Determinação de Cl, I e Hg de forma direta em amostras diversas por espectrometria de absorção atômica e molecular de alta resolução com fonte contínua em forno de grafite

Abstract

Three analytical methods were developed for the determination of chlorine, iodine and mercury in solid and liquid samples, directly by high resolution continuum source atomic and molecular absorption spectrometry in graphite furnace.

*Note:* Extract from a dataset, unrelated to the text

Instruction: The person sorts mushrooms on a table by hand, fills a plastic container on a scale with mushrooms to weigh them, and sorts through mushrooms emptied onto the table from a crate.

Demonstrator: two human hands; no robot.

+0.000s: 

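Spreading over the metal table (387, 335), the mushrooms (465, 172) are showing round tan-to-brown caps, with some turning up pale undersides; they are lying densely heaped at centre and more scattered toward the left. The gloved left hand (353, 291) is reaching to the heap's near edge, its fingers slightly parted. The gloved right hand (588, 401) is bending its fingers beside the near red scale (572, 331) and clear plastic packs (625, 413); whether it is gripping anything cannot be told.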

The first method objected the determination of chlorine in solid and slurry samples of different natures and chlorine contents (CRM 81002b human hair, SRM 1568b rice flour, ERM EC681 polyethylene, CRM BCR 460 coal, SRM 2692c bituminous coal, SRM 1575 sheet Of pine, CRM 686-1 iron oxide, SRM 1549 powdered milk) through the molecular formation of CaCl. The results were compared with those already available for the SrCl molecule and were superior, especially in samples with a high calcium content. The limit of detection and quantification obtained for the two molecular absorption lines of CaCl were 2.6 and 8.7 ng (620.862 nm) and 14.2 and 61.6 ng (377.501 nm), respectively. The iodine determination was performed through the formation of the SrI molecule in two samples of medicines containing iodine. The accuracy of the method was proved by comparative analysis by inductively coupled plasma mass spectrometry. The results obtained were higher compared to the existing BaI molecule that does not provide direct determination in solids. The limit of detection and quantification obtained were 0.035 and 0.117 μg, respectively. Finally, an analytical method for the determination of mercury in blood samples (SERONORM® LEVEL III and II) and urine (SERONORM®, Clincheck Control level I and II batch 432 and level II batch 923) were developed, directly, using gold nanoparticles. The method was compared to the existing method that uses potassium permanganate as oxidizing agent. The limit of detection and quantification obtained were 0.057 and 0.190 ng, respectively.